- High school photograph of Waymire taken during her sophomore year
- Born: Ruth Belle Waymire April 16, 1960
- Died: c. June 1984 (aged 24)
- Body discovered: Torso: T.J. Meenach Bridge, Spokane River, June 20, 1984 Skull: corner of Seventh and Sherman street, Spokane, Washington, April 19, 1998
- Resting place: Fairmount Cemetery, Spokane, Washington
- Other names: Spokane Jane Doe, "Millie"
- Known for: Former unidentified decedent

= Murder of Ruth Waymire =

1984 murder in Spokane, Washington

Ruth Belle Waymire (April 16, 1960 – c. June 1984), formerly known as Millie Doe, was a formerly unidentified female murder victim whose dismembered body was found in Spokane, Washington, in 1984. Her body was recovered from the Spokane River on June 20, 1984, and was missing the hands, feet, and head. Fourteen years later, in 1998, a skull was found elsewhere in Spokane that was later determined as belonging to Waymire. While transporting the skull for forensic analysis, the detective responsible for the case was accompanied by his young daughter who suggested naming the decedent Millie for the sake of giving her a name. She was identified on March 29, 2023, by Othram, a forensic genetic genealogy business.

== Background ==
Ruth Belle Waymire grew up in Spokane. Both Ruth and her younger sister Deborah were born while their parents were still married. Deborah has described her relationship with Ruth growing up as "real close", with Ruth having been a protector figure in Deborah's life. Waymire's father was a furnace operator and her mother was a stay-at-home mom until they divorced when Ruth was in high school. Ruth and Deborah lived with their mother and a local family while their father paid child support. Upon remarrying, Waymire's father ceased financially supporting his first family, around which time Waymire's mother was diagnosed with cancer, causing multiple stays in the hospital.
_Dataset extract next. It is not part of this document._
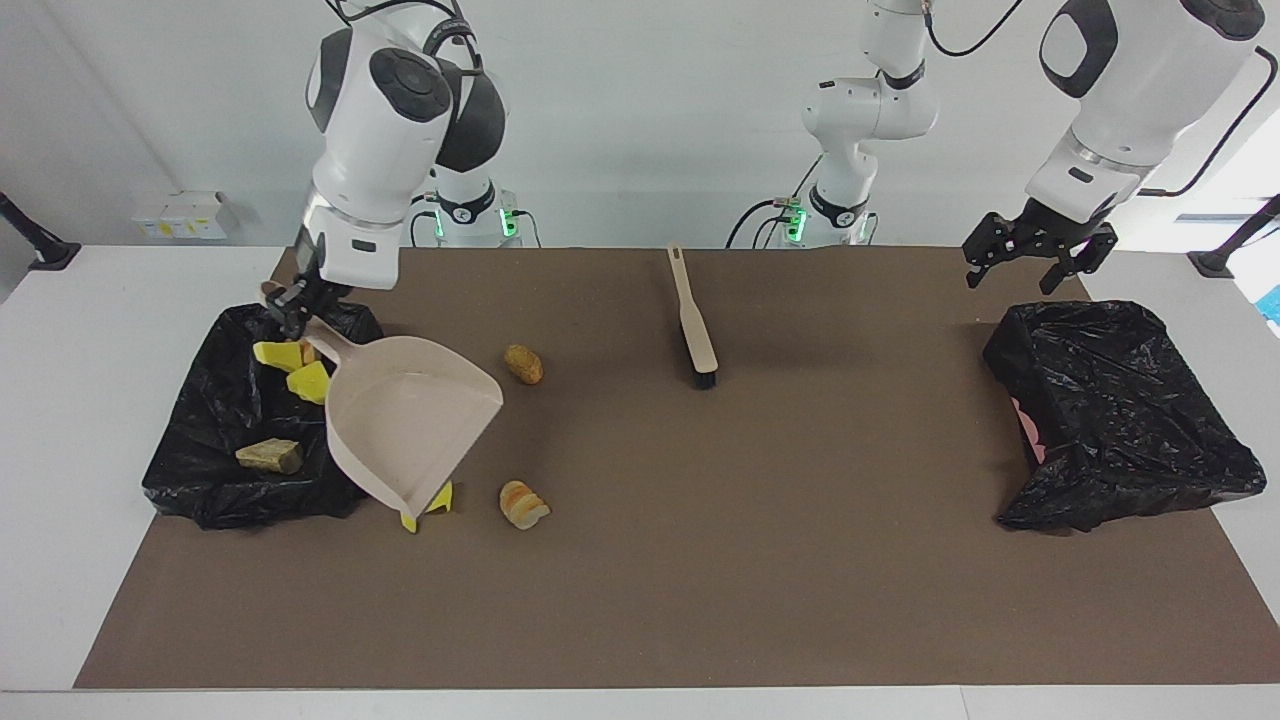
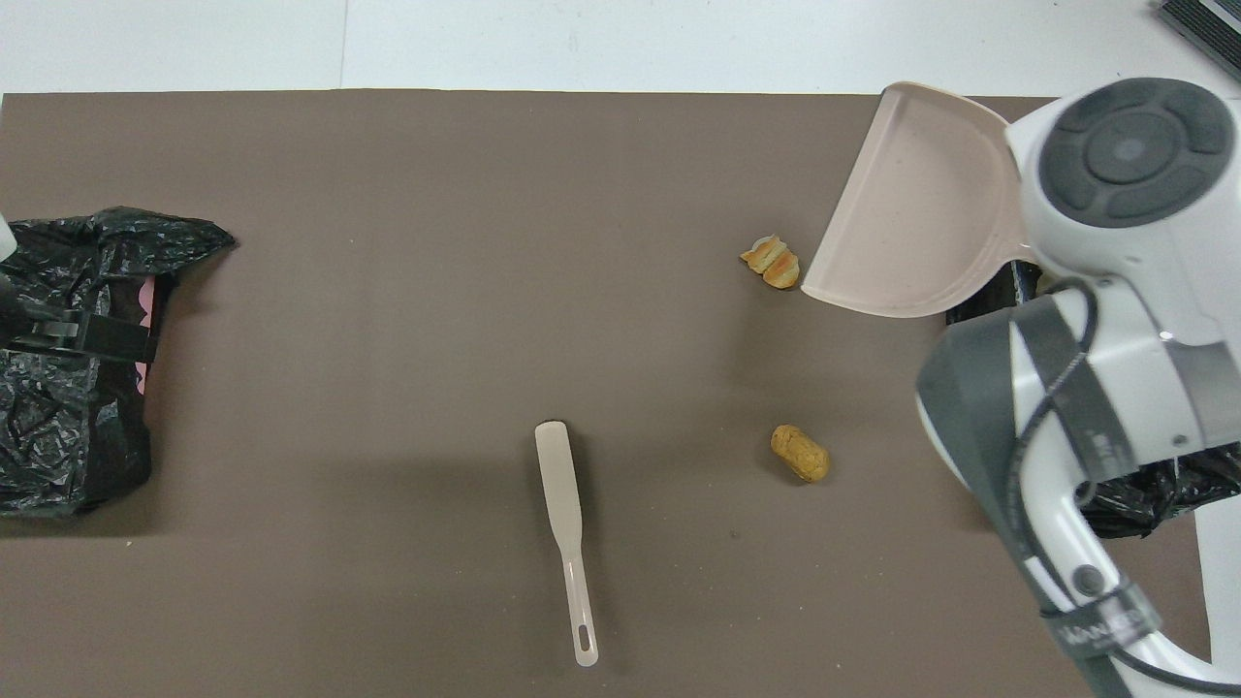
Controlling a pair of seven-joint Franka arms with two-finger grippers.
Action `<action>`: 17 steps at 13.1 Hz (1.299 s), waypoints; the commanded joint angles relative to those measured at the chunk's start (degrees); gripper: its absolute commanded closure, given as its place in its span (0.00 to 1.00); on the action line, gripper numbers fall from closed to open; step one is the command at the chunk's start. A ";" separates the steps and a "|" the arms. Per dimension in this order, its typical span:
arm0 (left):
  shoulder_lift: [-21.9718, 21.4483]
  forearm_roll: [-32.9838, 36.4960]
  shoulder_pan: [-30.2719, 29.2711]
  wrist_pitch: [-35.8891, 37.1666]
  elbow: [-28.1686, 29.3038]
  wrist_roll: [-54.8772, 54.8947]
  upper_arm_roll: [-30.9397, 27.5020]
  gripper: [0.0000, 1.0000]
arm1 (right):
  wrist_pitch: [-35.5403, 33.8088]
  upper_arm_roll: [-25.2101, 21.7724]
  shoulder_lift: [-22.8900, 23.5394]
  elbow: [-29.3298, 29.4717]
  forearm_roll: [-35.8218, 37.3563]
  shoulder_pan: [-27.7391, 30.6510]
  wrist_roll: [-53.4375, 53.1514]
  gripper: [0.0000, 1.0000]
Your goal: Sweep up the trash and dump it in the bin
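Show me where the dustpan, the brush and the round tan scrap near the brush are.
dustpan (image 1: 405, 420): facing view, on the pan's inner floor.
brush (image 1: 693, 318): facing view, on the beige back above the bristles.
round tan scrap (image 1: 523, 364): facing view, its middle.
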State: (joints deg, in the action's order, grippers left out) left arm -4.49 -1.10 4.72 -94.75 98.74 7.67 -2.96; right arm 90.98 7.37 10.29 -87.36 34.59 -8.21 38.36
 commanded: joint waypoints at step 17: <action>-2.89 1.19 -0.41 0.10 2.25 -3.62 0.32 0.00 | 3.06 0.10 36.54 34.71 -36.08 -19.21 -80.11 1.00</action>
State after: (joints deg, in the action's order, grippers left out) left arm -6.26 -1.10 4.74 -94.74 100.18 4.63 -3.02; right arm 93.26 7.60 43.60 -56.83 0.29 -27.00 -39.59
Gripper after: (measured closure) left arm 0.000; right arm 0.687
Waymire's mother died in 1981, soon after which both Waymire sisters dropped out of school. Ruth was described as leading a "vagabond" lifestyle. Ruth married her first husband soon afterwards, and their marriage ended several months later. Shortly afterwards, Ruth began dating Travis Vaughn, born 1945. Despite concerns from Deborah about the speed of their relationship progression, Ruth and Vaughn were married several months later in Wenatchee, Washington, and moved away from Spokane, causing the Waymire sisters to become estranged and lose contact with each other.
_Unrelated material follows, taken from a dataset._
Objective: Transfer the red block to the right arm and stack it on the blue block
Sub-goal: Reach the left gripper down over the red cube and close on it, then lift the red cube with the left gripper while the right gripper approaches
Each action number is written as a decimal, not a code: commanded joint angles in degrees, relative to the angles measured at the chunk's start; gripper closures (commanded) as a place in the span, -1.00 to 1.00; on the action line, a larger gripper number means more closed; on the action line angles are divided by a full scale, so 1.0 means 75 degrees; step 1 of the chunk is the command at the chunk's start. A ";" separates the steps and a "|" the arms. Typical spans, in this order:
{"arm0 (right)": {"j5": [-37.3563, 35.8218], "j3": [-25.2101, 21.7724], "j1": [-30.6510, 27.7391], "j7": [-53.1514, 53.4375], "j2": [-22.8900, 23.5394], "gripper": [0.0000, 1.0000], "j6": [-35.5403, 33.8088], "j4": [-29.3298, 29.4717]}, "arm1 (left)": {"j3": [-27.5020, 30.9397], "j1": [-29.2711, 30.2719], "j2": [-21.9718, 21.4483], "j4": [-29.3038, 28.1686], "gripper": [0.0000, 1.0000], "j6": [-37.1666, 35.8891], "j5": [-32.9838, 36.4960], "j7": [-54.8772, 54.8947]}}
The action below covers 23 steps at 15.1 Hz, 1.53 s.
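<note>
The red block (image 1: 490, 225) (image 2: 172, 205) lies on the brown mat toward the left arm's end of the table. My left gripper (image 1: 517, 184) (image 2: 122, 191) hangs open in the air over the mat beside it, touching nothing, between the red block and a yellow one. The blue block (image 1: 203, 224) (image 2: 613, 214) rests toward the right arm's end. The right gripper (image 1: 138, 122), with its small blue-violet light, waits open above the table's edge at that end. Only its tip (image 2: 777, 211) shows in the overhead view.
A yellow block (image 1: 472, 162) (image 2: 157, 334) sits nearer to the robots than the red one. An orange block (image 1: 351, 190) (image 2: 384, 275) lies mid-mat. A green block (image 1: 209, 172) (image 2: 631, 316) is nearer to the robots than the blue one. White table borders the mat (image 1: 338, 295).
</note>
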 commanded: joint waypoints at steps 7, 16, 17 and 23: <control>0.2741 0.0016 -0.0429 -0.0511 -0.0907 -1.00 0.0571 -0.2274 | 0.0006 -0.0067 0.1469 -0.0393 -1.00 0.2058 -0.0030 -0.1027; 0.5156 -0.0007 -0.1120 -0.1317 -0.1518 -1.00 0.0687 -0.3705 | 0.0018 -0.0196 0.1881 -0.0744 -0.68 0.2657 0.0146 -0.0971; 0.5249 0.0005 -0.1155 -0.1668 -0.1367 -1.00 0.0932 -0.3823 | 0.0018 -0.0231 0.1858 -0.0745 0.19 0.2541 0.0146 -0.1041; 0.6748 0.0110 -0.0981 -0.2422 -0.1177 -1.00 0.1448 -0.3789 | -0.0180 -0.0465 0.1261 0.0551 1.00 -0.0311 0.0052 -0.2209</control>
== Discovery and investigation of the body ==
On 20 June 1984, the nude and dismembered body of a woman was found floating in the Spokane River near Spokane Falls Community College and the T. J. Meenach Bridge by two young fishermen. The victim, who would come to be known as "Millie", was missing her head, hands, and feet, none of which would be recovered from the original scene. Initial estimates by Spokane County Medical Examiner Sally Aiken placed Waymire's post-mortem interval at 48 hours, however, upon noting that the temperature of the river when she was found had been 48 F, Aiken later changed the original estimate to anywhere from several days to several weeks, due to the cold potentially inhibiting decomposition. Ruth's body showed clear signs of sexual assault with a blunt object to both the vaginal and rectal cavities, indicated by a bruise on the vaginal area and a tear in the rectum. A piece of tape was also found wrapped around one of her arms.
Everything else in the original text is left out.